* Exercise objective
Give the listing back in full, exactly as written, with the pictures removed.

* Extracted data
>>>>>

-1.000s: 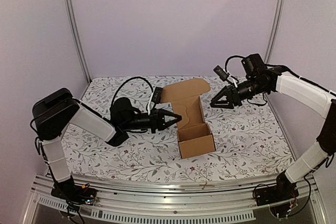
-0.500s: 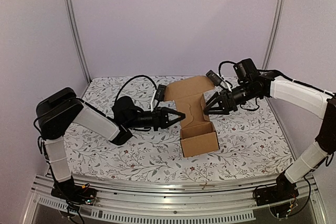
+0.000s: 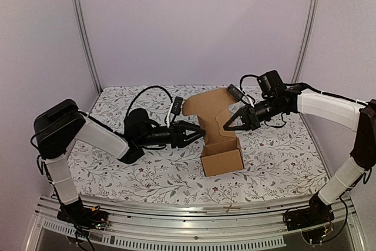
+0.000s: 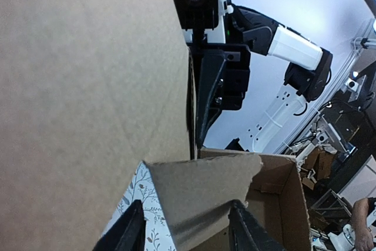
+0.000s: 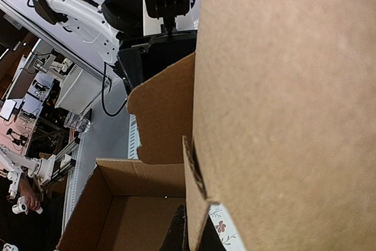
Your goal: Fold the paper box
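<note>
2 grippers meet at the box (image 3: 222,158), which sits on the table (image 3: 117,171). Its open tray lies nearest, just below and in front of both sets of jaws. At the tray's left wall the left gripper (image 3: 198,131) is released. Its fingers (image 4: 130,232) stand apart, with a side flap (image 4: 200,195) between them. Opposite, the right gripper (image 3: 227,126) is clenched tight, its tip at the right edge of the upright panel. Whether it pinches cardboard, I cannot tell. Beyond both jaws the lid (image 3: 210,104) rises, tilted away.
</note>
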`<action>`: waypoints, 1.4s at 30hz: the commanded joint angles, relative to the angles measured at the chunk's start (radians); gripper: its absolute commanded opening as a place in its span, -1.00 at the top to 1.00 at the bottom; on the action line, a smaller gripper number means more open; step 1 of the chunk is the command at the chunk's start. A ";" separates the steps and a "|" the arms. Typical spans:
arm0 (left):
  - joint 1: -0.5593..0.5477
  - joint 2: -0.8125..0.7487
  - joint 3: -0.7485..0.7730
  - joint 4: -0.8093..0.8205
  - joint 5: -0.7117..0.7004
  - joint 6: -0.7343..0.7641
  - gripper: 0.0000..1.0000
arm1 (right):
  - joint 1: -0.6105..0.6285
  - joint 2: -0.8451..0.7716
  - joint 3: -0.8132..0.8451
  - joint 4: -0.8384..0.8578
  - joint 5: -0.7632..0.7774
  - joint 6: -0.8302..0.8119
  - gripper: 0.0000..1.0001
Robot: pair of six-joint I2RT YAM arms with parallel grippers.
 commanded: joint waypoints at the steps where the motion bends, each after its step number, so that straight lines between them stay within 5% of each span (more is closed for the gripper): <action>1: 0.015 -0.216 -0.078 -0.330 -0.151 0.167 -0.93 | -0.013 -0.068 -0.016 -0.024 0.059 -0.022 1.00; 7: -0.019 -0.609 0.105 -1.353 -0.548 0.403 -0.99 | -0.059 -0.125 0.044 -0.197 0.130 -0.138 1.00; 9: -0.061 -0.790 0.142 -1.495 -0.775 0.464 -0.99 | -0.059 -0.145 0.063 -0.259 0.152 -0.193 1.00; 13: -0.062 -1.062 0.040 -1.204 -0.947 0.733 -0.98 | -0.057 -0.180 0.085 -0.334 0.163 -0.257 1.00; 19: 0.018 -0.727 0.445 -1.477 -0.865 0.888 -0.98 | -0.031 -0.177 0.101 -0.378 0.183 -0.308 1.00; 24: 0.019 -0.598 0.382 -1.292 -0.744 0.843 -0.99 | 0.011 -0.172 0.097 -0.390 0.266 -0.405 1.00; 28: 0.031 -0.594 0.184 -0.943 -0.981 0.766 -0.99 | 0.010 -0.094 0.144 -0.387 0.281 -0.431 1.00; 31: 0.112 -0.535 0.210 -1.101 -1.019 0.591 -0.98 | 0.012 -0.040 0.195 -0.409 0.265 -0.447 1.00; 36: 0.131 -0.545 0.178 -1.053 -0.611 0.677 -0.98 | 0.017 0.084 0.284 -0.450 0.228 -0.479 1.00; 42: 0.184 -0.524 0.258 -1.209 -0.034 0.822 -0.85 | 0.057 0.199 0.370 -0.568 0.242 -0.506 1.00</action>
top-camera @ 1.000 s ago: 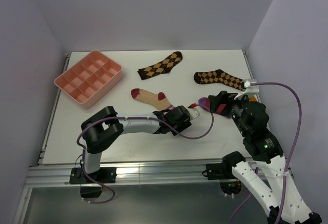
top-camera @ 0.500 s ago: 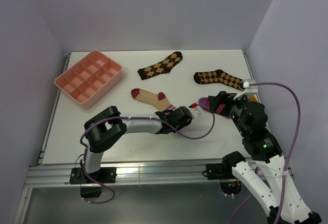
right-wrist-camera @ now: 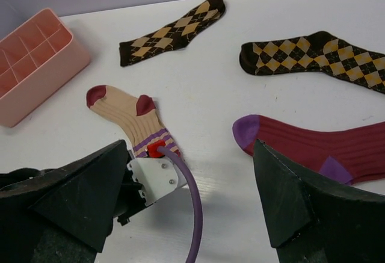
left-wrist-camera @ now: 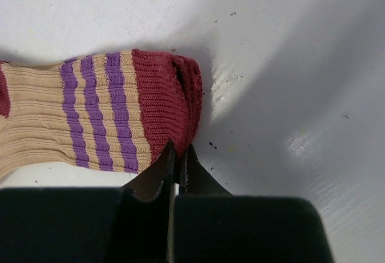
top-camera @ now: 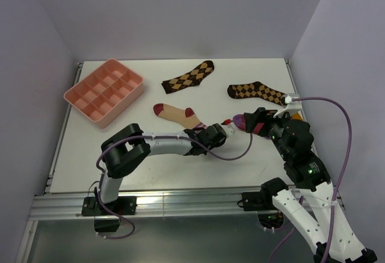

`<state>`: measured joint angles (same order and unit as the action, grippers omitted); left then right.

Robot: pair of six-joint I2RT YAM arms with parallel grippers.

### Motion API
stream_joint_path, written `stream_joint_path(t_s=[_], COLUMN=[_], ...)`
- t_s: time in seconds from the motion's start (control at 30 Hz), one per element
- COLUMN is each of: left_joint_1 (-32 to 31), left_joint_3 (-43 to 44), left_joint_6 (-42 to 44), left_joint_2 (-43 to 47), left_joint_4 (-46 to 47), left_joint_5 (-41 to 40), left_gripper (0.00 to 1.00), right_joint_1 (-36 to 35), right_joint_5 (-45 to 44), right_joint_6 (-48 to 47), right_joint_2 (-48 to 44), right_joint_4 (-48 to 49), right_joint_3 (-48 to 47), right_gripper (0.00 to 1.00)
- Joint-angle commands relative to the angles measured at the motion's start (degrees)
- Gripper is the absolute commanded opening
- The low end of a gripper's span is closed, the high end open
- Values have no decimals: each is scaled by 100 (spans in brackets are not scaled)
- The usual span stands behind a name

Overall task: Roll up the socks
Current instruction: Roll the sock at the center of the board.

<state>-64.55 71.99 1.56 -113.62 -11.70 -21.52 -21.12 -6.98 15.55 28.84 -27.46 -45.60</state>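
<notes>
The tan sock [top-camera: 174, 114] lies flat, maroon toe to the far left, striped cuff toward the middle. Its maroon cuff edge [left-wrist-camera: 165, 100] is doubled over, and my left gripper [left-wrist-camera: 179, 154] is shut on that edge, low on the table [top-camera: 201, 132]. The crimson sock [right-wrist-camera: 307, 145] lies to the right with its purple toe [top-camera: 239, 120] pointing left, the rest hidden under my right arm in the top view. My right gripper [right-wrist-camera: 192, 197] hangs open above the table [top-camera: 258, 121], its right finger over the crimson sock, holding nothing.
Two dark brown argyle socks lie at the back, one in the middle [top-camera: 187, 76] and one at the right [top-camera: 257, 92]. A pink compartment tray [top-camera: 103, 90] stands at the back left. The left arm's purple cable [right-wrist-camera: 195, 209] loops between the two socks.
My left gripper has closed on the tan sock's cuff edge and shifted slightly right. The right arm has barely moved.
</notes>
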Motion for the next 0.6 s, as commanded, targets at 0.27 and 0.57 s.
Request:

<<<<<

* Output
-1.000s: 
-0.500s: 
+0.000s: 
+0.000s: 
+0.000s: 
Your goal: Fold the paper box
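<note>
2 grippers meet at the box (image 3: 222,158), which sits on the table (image 3: 117,171). Its open tray lies nearest, just below and in front of both sets of jaws. At the tray's left wall the left gripper (image 3: 198,131) is released. Its fingers (image 4: 130,232) stand apart, with a side flap (image 4: 200,195) between them. Opposite, the right gripper (image 3: 227,126) is clenched tight, its tip at the right edge of the upright panel. Whether it pinches cardboard, I cannot tell. Beyond both jaws the lid (image 3: 210,104) rises, tilted away.
</note>
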`<action>`: waypoints, 1.4s at 30hz: the commanded joint angles, relative to the angles measured at the chunk's start (radians); gripper: its absolute commanded opening as a place in its span, -1.00 at the top to 1.00 at the bottom; on the action line, a smaller gripper number means more open; step 1 of the chunk is the command at the chunk's start. A ";" separates the steps and a "|" the arms. Typical spans:
arm0 (left):
  - joint 1: -0.5593..0.5477
  - joint 2: -0.8125..0.7487
  - joint 3: -0.7485..0.7730
  - joint 4: -0.8093..0.8205
  - joint 5: -0.7117..0.7004
  - joint 6: -0.7343..0.7641
  - gripper: 0.0000..1.0000
arm1 (right):
  - joint 1: -0.6105..0.6285
  - joint 2: -0.8451..0.7716
  - joint 3: -0.8132..0.8451
  - joint 4: -0.8384..0.8578
  - joint 5: -0.7632..0.7774
  - joint 6: -0.8302..0.8119
  - gripper: 0.0000..1.0001
Robot: pair of six-joint I2RT YAM arms with parallel grippers.
 commanded: joint waypoints at the steps where the motion bends, each after its step number, so that straight lines between them stay within 5% of each span (more is closed for the gripper): <action>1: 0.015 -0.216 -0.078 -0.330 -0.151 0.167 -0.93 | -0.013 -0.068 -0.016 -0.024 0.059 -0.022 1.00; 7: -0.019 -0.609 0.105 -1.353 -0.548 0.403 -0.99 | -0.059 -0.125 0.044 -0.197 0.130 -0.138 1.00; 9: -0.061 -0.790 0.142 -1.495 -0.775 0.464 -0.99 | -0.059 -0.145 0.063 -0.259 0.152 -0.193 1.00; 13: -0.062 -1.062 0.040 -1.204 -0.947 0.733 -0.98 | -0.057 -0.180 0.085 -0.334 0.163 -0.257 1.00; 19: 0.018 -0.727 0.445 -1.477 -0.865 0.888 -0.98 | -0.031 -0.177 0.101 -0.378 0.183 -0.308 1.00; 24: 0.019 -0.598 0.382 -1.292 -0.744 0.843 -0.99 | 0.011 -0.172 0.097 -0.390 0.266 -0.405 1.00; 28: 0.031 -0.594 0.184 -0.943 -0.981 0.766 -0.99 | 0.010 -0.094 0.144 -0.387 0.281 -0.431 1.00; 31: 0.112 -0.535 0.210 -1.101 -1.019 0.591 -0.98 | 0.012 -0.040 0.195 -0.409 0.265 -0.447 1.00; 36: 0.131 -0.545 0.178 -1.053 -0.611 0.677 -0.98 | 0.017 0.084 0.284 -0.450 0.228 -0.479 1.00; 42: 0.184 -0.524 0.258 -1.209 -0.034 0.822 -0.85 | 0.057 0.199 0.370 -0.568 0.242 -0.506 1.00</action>
top-camera @ 1.000 s ago: 
top-camera @ 0.500 s ago: 
right-wrist-camera @ now: 
left-wrist-camera @ now: 
top-camera @ now: 

`<state>`: measured joint angles (same order and unit as the action, grippers omitted); left then right.

Robot: pair of six-joint I2RT YAM arms with parallel grippers.

### Motion API
stream_joint_path, written `stream_joint_path(t_s=[_], COLUMN=[_], ...)`
- t_s: time in seconds from the motion's start (control at 30 Hz), one per element
- COLUMN is each of: left_joint_1 (-32 to 31), left_joint_3 (-43 to 44), left_joint_6 (-42 to 44), left_joint_2 (-43 to 47), left_joint_4 (-46 to 47), left_joint_5 (-41 to 40), left_gripper (0.00 to 1.00), right_joint_1 (-36 to 35), right_joint_5 (-45 to 44), right_joint_6 (-48 to 47), right_joint_2 (-48 to 44), right_joint_4 (-48 to 49), right_joint_3 (-48 to 47), right_gripper (0.00 to 1.00)
- Joint-angle commands relative to the angles measured at the motion's start (degrees)
- Gripper is the absolute commanded opening
- The low end of a gripper's span is closed, the high end open
- Values have no decimals: each is scaled by 100 (spans in brackets are not scaled)
- The usual span stands behind a name

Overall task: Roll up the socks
Current instruction: Roll the sock at the center of the board.

<state>-64.55 71.99 1.56 -113.62 -11.70 -21.52 -21.12 -6.98 15.55 28.84 -27.46 -45.60</state>
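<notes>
The tan sock [top-camera: 174, 114] lies flat, maroon toe to the far left, striped cuff toward the middle. Its maroon cuff edge [left-wrist-camera: 165, 100] is doubled over, and my left gripper [left-wrist-camera: 179, 154] is shut on that edge, low on the table [top-camera: 201, 132]. The crimson sock [right-wrist-camera: 307, 145] lies to the right with its purple toe [top-camera: 239, 120] pointing left, the rest hidden under my right arm in the top view. My right gripper [right-wrist-camera: 192, 197] hangs open above the table [top-camera: 258, 121], its right finger over the crimson sock, holding nothing.
Two dark brown argyle socks lie at the back, one in the middle [top-camera: 187, 76] and one at the right [top-camera: 257, 92]. A pink compartment tray [top-camera: 103, 90] stands at the back left. The left arm's purple cable [right-wrist-camera: 195, 209] loops between the two socks.
My left gripper has closed on the tan sock's cuff edge and shifted slightly right. The right arm has barely moved.
</notes>
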Motion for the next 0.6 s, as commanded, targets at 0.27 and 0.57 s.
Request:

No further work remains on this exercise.